In our initial post, we talked about common sleep terminology, A-I. In our next post, we covered I – P. This post continues on with that topic, covering sleep terminology you may hear while talking with a sleep professional. This article covers sleep terminology, R – Z.
Rapid-Eye-Movement (REM) Sleep – This is the sleep stage that is characterized by the rapid eye movement that indicates the presence of powerful brain activity and is most closely associated with dreaming.
Resetting the Circadian Clock – The circadian clock is the internal mechanism that controls the sleep wake cycle and if it gets out of synch with the rhythms of nature, it can make it difficult to sleep at night and remain awake during the day. It is possible to reset this clock using bright lights that simulate sunshine.
Restless Legs Syndrome (RLS) – This is a sleep disorder that causes those who have it to experience aches, unpleasant sensations, and the uncontrollable need to move in their legs. Although this can happen at any time during the day, these symptoms are worse at night and can disrupt sleep.
Seasonal Affective Disorder (SAD) – This is a disorder that occurs in some people when they don’t have access to enough sunlight. It generally occurs in the fall and winter months and causes sadness and depression.
Shift Work – This is the term used to describe a job that occurs during non-regular hours like in the late afternoon and evening or overnight.
Shift Work Disorder – This is a sleep disorder commonly suffered by those who work on alternate shifts that can cause insomnia and excessive daytime sleepiness.
Sleep Apnea – This is a sleep disorder characterized by stops in breathing during sleep.
Sleep Debt – This represents the amount of sleep a person has lost.
Sleep Efficiency – This is the ratio of the total time you spent sleeping to the total amount of time you spent in bed. The closer the ratio is to 1:1, the better.
Sleep Inertia – This describes the groggy feeling that can happen when you first wake up that can affect everything from cognitive function to physical ability. For some people, sleep inertia can last for as long as an hour after waking.
Sleep Latency – This is the amount of time it takes from when you begin your potential sleep period i.e. lay down, turn out the light, close your eyes, and when you actually fall asleep.
Sleep Onset – This is the point at which you go from waking to sleeping and enter the first stage of NREM sleep.
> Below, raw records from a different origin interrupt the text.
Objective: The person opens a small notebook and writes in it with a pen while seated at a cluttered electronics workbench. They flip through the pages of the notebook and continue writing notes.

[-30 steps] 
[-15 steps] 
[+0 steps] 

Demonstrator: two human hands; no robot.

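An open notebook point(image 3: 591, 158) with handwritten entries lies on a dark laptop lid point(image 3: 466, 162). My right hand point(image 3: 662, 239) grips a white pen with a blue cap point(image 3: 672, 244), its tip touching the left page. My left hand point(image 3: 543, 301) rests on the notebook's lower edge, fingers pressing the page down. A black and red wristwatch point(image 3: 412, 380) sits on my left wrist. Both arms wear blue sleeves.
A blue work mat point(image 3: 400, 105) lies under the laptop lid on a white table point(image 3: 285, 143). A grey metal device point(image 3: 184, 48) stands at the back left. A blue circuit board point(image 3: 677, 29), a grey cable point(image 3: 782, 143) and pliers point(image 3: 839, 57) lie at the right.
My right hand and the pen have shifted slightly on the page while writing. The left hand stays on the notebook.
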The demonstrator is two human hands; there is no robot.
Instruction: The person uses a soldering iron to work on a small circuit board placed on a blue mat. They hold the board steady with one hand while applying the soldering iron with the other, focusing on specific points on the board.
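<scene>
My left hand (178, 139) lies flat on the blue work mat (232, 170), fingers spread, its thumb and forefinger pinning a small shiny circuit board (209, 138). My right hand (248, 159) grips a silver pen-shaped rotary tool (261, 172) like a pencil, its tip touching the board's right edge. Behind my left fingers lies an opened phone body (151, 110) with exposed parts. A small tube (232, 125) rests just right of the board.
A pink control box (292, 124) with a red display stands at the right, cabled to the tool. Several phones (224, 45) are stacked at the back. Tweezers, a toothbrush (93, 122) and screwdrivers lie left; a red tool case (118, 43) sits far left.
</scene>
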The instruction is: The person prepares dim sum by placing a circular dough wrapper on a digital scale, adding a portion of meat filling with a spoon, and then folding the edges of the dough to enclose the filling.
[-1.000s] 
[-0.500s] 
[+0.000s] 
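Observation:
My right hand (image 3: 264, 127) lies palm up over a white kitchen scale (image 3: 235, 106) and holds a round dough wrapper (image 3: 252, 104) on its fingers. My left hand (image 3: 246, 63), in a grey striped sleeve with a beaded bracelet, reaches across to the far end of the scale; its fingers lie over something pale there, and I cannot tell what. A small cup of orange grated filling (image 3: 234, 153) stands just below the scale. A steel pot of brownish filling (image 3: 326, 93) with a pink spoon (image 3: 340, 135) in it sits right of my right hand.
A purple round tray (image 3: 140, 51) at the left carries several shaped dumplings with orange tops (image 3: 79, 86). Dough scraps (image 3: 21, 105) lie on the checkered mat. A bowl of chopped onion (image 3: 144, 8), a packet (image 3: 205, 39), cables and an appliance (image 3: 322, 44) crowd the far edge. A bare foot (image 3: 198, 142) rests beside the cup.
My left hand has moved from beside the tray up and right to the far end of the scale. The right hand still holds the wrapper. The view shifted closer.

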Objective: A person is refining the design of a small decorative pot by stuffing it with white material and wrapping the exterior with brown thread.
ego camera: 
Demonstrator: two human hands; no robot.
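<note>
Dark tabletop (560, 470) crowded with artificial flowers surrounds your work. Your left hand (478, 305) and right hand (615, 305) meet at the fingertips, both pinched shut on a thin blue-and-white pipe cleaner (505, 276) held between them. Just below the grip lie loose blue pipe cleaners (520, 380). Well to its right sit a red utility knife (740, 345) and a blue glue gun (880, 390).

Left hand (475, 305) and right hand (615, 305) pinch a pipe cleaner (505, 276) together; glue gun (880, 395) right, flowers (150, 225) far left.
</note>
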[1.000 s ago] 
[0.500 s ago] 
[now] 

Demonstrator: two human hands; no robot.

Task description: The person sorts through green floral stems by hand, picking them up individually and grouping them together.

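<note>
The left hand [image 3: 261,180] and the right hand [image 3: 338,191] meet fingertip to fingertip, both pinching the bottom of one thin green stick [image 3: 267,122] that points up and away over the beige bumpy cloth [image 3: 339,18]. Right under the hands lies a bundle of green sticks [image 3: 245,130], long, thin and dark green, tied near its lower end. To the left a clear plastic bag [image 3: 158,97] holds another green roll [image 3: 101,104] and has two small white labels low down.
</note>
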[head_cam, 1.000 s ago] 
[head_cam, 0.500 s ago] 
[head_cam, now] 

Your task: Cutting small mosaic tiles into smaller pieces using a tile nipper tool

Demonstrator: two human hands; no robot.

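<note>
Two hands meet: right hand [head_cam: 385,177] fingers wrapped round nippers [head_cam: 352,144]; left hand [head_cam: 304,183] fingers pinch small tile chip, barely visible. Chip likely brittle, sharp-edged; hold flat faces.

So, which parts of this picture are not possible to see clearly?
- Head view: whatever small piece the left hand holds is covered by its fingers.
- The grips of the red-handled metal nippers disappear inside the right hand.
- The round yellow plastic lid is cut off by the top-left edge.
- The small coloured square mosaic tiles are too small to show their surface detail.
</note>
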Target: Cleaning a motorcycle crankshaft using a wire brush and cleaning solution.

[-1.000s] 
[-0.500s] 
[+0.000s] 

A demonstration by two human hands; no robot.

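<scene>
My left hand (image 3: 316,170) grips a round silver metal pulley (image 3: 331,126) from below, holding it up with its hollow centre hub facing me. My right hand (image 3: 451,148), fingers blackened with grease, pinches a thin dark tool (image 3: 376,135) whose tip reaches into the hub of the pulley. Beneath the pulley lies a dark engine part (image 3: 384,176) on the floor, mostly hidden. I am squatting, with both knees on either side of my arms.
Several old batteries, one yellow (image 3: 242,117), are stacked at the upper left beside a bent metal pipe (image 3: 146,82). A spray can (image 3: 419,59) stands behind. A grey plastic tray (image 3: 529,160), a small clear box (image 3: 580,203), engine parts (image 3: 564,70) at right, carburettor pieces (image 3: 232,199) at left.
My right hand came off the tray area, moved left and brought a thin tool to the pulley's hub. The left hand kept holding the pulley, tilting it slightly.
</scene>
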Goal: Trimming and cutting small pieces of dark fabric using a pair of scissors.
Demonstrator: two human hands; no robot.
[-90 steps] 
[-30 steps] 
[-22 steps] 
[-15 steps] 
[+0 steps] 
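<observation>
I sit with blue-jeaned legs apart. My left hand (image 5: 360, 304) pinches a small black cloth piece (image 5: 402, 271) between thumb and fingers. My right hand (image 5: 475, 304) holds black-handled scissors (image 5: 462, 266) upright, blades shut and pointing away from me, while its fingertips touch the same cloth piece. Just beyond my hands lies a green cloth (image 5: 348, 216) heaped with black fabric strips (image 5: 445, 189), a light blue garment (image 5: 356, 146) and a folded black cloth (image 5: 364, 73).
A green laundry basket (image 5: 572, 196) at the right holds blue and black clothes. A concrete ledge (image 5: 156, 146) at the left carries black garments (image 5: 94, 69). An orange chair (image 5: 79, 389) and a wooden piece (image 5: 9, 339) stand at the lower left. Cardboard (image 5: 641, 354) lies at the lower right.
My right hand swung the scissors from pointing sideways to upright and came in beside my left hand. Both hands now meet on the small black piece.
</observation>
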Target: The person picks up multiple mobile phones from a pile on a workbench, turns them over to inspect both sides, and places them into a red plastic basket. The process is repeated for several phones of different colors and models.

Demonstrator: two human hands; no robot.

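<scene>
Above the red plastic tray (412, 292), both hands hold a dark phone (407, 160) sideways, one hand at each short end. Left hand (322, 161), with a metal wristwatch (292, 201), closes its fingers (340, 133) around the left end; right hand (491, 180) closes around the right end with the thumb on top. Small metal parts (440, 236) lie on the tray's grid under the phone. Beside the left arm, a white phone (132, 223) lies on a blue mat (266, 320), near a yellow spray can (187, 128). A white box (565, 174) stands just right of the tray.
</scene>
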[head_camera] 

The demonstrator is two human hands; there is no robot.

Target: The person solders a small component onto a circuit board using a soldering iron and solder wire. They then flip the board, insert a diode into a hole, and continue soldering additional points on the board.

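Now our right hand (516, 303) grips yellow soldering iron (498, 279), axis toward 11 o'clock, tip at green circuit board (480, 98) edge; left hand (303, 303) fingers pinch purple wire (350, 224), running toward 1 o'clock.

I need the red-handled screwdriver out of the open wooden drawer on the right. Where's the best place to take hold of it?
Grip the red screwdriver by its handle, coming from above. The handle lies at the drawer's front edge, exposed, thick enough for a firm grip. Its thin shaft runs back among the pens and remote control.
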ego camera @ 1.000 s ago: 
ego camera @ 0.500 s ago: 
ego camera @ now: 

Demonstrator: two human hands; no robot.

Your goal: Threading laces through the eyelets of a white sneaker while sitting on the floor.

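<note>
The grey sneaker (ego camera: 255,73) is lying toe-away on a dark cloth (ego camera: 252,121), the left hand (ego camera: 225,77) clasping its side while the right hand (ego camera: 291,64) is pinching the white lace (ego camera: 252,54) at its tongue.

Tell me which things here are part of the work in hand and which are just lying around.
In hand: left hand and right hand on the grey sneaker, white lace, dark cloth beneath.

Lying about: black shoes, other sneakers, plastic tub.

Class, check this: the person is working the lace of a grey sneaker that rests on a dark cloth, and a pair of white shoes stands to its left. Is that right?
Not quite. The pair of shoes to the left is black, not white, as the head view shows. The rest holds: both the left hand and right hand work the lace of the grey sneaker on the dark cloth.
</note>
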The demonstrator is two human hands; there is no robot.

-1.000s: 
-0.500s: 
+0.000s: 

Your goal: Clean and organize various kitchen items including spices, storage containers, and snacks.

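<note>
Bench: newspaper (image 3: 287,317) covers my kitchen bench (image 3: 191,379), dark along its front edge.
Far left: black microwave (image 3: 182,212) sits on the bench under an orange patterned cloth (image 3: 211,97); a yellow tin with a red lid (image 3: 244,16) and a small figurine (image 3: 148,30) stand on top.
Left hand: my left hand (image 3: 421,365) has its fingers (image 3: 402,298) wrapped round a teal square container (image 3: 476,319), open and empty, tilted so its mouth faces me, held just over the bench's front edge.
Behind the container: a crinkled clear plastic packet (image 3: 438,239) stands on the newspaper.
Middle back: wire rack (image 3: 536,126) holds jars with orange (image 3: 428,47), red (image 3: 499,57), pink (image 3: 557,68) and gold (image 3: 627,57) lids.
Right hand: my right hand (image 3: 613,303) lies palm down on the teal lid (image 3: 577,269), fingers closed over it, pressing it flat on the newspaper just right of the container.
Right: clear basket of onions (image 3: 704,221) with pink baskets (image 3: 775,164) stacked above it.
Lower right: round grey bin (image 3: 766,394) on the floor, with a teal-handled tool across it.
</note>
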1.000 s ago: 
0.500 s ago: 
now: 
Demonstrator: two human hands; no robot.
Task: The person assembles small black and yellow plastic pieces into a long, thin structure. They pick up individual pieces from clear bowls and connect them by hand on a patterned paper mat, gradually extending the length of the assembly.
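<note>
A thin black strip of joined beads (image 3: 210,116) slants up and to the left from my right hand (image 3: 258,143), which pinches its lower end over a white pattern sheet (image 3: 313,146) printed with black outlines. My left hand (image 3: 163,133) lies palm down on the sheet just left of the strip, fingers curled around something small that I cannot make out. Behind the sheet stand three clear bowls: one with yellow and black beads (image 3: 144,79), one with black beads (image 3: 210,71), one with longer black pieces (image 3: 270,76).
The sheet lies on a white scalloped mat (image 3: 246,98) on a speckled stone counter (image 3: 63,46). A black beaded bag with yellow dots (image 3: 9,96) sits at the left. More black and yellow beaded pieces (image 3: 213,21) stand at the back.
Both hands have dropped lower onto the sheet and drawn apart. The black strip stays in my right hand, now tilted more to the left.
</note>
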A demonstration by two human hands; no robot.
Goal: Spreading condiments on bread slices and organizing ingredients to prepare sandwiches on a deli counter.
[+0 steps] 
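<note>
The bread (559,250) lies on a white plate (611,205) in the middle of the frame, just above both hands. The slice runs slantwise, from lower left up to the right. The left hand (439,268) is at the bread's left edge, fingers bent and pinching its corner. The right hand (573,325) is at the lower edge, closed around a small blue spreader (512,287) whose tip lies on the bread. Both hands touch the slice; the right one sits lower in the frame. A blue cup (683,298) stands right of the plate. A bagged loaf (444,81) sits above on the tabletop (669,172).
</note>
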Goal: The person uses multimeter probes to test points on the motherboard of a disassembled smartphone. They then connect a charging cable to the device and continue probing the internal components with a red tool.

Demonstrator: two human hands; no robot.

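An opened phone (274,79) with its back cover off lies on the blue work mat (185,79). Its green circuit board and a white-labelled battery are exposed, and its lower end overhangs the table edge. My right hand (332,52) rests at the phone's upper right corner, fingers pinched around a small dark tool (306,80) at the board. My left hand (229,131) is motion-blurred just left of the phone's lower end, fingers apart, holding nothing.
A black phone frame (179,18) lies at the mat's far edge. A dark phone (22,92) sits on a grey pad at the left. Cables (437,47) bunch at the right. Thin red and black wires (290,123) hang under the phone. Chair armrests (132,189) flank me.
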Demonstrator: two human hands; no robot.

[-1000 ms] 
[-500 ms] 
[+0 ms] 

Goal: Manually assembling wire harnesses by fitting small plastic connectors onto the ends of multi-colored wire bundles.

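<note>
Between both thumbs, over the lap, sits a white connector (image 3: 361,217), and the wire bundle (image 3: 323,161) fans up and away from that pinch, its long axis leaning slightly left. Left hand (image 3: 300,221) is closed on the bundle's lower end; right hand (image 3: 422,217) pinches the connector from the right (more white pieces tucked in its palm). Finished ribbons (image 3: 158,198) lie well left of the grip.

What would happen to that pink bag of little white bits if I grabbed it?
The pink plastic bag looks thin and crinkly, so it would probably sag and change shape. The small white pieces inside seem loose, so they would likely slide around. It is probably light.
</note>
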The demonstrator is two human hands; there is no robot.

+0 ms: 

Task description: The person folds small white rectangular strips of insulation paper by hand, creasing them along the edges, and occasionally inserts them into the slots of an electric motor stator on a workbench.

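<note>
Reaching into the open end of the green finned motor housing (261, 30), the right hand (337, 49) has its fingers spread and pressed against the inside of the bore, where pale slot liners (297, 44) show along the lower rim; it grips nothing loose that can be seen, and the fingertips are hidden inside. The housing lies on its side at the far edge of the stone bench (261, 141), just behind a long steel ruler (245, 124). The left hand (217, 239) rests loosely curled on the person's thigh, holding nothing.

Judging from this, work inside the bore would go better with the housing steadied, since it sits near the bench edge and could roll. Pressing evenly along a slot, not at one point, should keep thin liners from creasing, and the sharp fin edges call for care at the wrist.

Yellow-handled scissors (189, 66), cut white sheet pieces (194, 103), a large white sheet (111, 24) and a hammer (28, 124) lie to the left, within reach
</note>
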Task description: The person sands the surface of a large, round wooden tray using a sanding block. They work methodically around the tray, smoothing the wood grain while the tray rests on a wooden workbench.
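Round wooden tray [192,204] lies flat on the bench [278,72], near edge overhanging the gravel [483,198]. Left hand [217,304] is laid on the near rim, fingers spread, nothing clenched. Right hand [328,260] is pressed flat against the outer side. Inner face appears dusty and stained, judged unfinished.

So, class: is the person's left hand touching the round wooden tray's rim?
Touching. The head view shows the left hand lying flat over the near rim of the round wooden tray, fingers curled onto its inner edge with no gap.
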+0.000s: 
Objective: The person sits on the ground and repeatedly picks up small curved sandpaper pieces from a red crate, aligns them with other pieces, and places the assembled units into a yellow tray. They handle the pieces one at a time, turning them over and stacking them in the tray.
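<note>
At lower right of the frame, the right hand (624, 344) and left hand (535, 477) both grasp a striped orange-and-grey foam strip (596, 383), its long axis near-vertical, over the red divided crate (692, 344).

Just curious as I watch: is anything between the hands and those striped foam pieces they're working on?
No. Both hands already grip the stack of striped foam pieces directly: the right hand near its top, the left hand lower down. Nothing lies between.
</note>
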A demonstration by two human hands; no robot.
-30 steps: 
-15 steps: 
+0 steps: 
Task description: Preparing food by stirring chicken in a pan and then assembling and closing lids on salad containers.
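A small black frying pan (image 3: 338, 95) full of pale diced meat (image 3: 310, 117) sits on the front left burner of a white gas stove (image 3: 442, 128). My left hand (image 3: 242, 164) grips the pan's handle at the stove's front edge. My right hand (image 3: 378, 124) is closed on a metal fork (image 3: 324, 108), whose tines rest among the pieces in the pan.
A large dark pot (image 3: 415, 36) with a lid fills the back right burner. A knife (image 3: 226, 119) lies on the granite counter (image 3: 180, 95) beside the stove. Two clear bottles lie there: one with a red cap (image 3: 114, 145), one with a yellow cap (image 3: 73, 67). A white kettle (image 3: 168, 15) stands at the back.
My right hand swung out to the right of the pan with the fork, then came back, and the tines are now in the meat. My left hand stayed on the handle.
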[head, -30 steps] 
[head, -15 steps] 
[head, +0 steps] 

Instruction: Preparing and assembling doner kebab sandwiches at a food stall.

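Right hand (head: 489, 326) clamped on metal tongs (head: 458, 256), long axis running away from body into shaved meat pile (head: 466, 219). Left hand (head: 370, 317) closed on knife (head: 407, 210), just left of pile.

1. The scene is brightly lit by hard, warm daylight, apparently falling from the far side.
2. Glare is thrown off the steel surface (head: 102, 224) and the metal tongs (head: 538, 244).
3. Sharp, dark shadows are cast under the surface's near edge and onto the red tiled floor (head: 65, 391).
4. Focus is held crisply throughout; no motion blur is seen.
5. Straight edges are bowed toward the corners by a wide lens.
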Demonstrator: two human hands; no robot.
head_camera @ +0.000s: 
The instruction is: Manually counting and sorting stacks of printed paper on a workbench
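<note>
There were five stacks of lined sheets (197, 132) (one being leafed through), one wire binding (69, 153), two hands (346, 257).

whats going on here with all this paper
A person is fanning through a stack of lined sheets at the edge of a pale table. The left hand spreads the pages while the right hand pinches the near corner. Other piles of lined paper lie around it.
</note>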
Sleep Paralysis – This happens during REM sleep and keeps your body from acting out what is happening in your brain by immobilizing or paralyzing it.
Sleep Spindle – This is a specific type of sleep wave seen on an EEG that indicates Stage 2 NREM sleep.
Stage 1 (N1) Sleep – This is the first and lightest stage of NREM sleep.
Stage 2 (N2) Sleep – This is the second stage of NREM sleep.
Stage 3 (N3) Sleep – This is the deepest stage of non-REM (NREM) sleep, also called slow-wave sleep.
Suprachiasmatic Nucleus (SCN) – This is another name for the circadian clock.
Theta Activity – This is the activity seen on an EEG activity that has a frequency of 4–7 Hz or cycles per second.